- What you will do
Restate word for word the section of the entries that opens at the line containing "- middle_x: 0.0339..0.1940" and closes at the line containing "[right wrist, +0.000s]", both lines kept, pictures dropped.

- Working data
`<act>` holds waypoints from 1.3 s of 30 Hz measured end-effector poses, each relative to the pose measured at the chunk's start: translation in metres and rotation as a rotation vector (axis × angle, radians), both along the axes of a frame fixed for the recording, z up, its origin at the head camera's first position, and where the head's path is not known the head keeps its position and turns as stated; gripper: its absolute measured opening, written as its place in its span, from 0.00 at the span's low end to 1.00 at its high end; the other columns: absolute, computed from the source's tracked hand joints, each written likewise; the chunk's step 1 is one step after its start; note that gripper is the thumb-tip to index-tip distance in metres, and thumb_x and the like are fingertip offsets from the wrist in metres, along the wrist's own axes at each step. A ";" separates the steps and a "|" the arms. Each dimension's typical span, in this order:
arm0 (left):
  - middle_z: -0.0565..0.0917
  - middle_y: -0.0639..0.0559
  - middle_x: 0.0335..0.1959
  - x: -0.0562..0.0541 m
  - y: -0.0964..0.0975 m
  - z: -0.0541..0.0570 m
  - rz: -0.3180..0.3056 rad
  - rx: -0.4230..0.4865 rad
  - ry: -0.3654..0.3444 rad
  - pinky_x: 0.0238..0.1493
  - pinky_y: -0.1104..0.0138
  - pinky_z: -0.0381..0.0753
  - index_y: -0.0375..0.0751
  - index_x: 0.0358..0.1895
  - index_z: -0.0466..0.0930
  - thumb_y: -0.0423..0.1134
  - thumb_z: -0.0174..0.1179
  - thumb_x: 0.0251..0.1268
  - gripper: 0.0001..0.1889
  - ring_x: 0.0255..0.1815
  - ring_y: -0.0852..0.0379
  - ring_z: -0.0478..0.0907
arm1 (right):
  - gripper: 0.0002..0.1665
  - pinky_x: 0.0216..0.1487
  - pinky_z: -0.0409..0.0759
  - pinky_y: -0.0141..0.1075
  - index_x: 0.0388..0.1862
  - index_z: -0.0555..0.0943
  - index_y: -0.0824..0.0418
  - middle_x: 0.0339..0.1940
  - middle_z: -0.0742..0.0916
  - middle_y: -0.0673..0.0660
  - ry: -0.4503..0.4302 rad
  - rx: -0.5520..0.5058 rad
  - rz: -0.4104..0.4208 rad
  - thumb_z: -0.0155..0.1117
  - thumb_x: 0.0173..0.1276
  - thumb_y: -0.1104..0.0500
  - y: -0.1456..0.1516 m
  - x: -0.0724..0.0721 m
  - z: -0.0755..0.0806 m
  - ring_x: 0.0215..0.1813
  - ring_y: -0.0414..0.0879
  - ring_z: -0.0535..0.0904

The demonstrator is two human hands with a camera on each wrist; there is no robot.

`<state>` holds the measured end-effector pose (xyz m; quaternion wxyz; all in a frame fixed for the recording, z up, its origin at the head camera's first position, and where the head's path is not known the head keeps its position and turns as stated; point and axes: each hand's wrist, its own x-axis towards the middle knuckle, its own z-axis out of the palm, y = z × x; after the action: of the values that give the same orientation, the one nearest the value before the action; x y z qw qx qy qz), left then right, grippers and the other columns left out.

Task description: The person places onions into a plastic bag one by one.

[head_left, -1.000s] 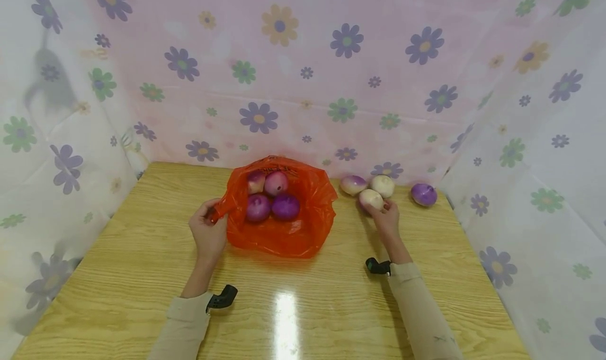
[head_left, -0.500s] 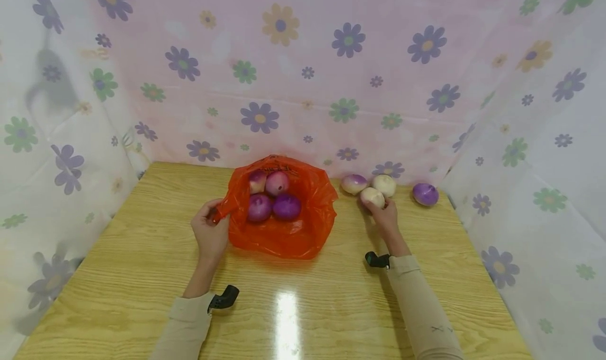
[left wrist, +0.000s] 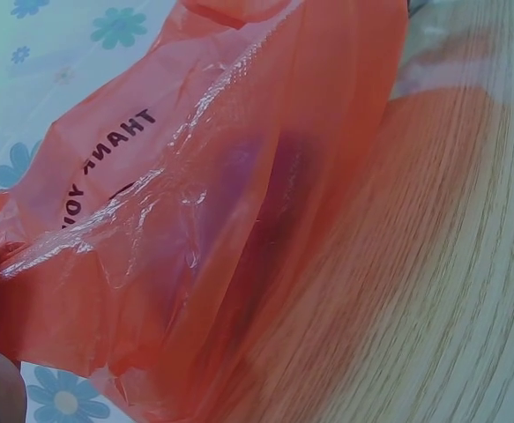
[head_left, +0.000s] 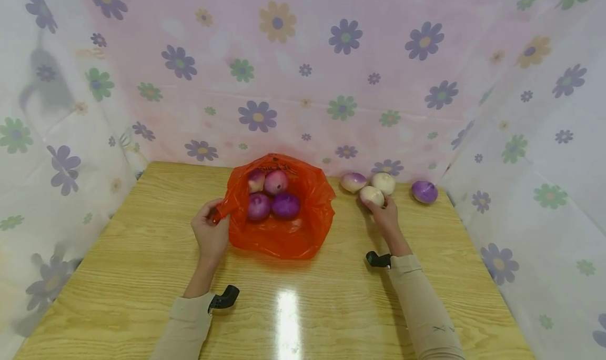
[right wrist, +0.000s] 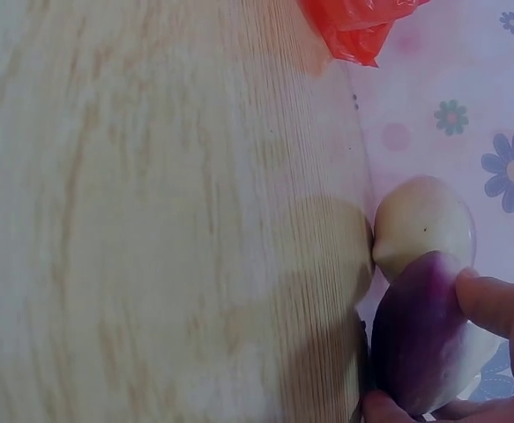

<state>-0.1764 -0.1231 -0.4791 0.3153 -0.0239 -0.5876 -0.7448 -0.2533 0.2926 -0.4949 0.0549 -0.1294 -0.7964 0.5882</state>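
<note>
At the tip of the right hand [head_left: 388, 220] sits a purple-and-white turnip [head_left: 372, 195], pinched with the thumb [right wrist: 490, 300] on one side and fingers [right wrist: 384, 408] on the other, maybe so it won't roll. Its white side looks up, and its purple side faces back toward the wrist. Its long way seems to run side to side. Just past that hand are a white turnip [head_left: 383, 183] and a half-purple turnip [head_left: 353, 182]; a purple turnip [head_left: 424, 192] lies off to its right. Well to its left, the left hand [head_left: 212, 236] grips the side of a red plastic bag [head_left: 279, 241], I think to keep the mouth wide. That mouth faces the person. Inside, four turnips [head_left: 286, 206] huddle just right of the left hand. I can't tell if the pinched turnip touches the wooden table [head_left: 331, 307].
</note>
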 end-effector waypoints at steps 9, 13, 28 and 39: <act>0.85 0.56 0.38 0.000 0.000 0.000 0.013 -0.026 -0.015 0.44 0.75 0.85 0.15 0.46 0.79 0.16 0.60 0.61 0.10 0.39 0.62 0.83 | 0.43 0.53 0.74 0.26 0.79 0.62 0.64 0.75 0.69 0.69 0.013 -0.059 -0.022 0.68 0.71 0.57 0.003 0.005 0.003 0.73 0.58 0.68; 0.85 0.56 0.38 0.000 0.000 0.000 0.012 -0.011 -0.021 0.44 0.75 0.85 0.15 0.46 0.79 0.15 0.60 0.60 0.11 0.38 0.61 0.83 | 0.45 0.44 0.76 0.20 0.79 0.64 0.62 0.75 0.68 0.67 0.027 -0.158 -0.056 0.72 0.67 0.58 0.005 0.005 0.000 0.72 0.57 0.69; 0.86 0.55 0.37 0.001 0.000 -0.002 0.011 -0.012 -0.005 0.43 0.73 0.86 0.16 0.45 0.80 0.19 0.63 0.61 0.11 0.37 0.58 0.82 | 0.42 0.44 0.79 0.19 0.75 0.71 0.60 0.67 0.73 0.61 0.134 -0.131 -0.134 0.76 0.63 0.59 -0.001 0.022 -0.001 0.53 0.45 0.77; 0.85 0.55 0.38 0.000 0.002 -0.003 -0.003 -0.008 0.000 0.43 0.73 0.86 0.16 0.45 0.80 0.19 0.62 0.61 0.10 0.37 0.58 0.82 | 0.42 0.45 0.79 0.19 0.75 0.68 0.66 0.73 0.72 0.62 0.206 -0.211 -0.136 0.70 0.62 0.72 -0.015 0.034 -0.005 0.59 0.49 0.77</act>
<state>-0.1763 -0.1212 -0.4818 0.3143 -0.0261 -0.5906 -0.7428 -0.2190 0.2776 -0.4999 0.1622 -0.1271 -0.7096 0.6738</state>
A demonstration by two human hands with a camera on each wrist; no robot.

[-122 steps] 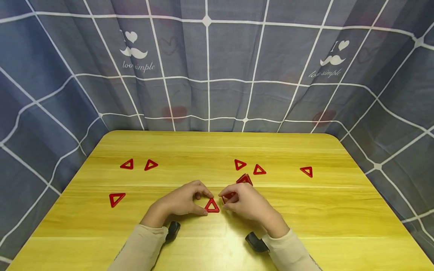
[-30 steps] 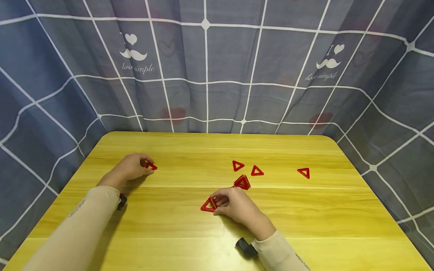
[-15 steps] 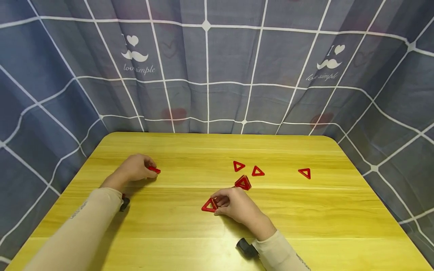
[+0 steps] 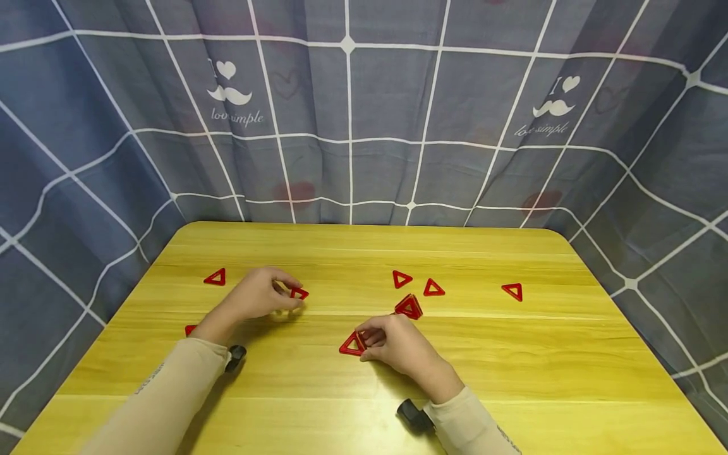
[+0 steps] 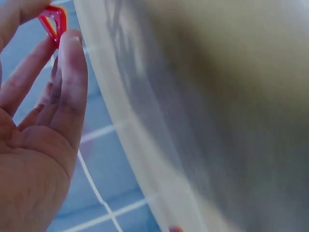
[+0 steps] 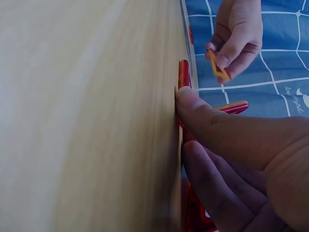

- Output for this exercise
  - middle_x: 0.0339..0.1940
  - middle_z: -0.0742..0.0916
  - middle_y: -0.0673..0.0660
  - ry: -0.4503..0.4302 rad
  - rx: -0.5520..0.5058 rad
  - rz: -0.4104..0.4208 rad
  - thumb_z: -0.0155..0.1117
  - thumb_x: 0.0173..0.1276
  - thumb_y: -0.1104..0.0500
  - y: -0.1456..0.1516 m
  - x: -0.0724..0.0721 m
  - z: -0.0755..0.0806 m
  - ring_x: 0.0215..0.1813
  - ring_y: -0.0414..0.0879
  - ring_z: -0.0535..0.0904

The demonstrator is two human hands with a camera on each wrist; there is no robot.

`<state>` holds the measured end-effector pose (xyz m; quaternion wxyz; all in a frame fixed for the recording, z up, its origin at the head camera's first position, and where the head's path is not known the head keeps its position and turns as stated; point and axes: each hand's wrist, its own x-axis towards the middle knuckle, its own z-axis out of the palm, y = z × x; after the action: of the values that give the same orientation, the one nearest the value before the action; x y z qw qx qy qz), left then right, grippers and the other columns left out.

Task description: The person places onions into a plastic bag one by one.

[head_left, -1.000s] 
[head_left, -0.500s] 
[left wrist, +0.000s] 
[head_left, +0.000s] 
[right wrist, +0.000s] 

No other output is expected for this exercise.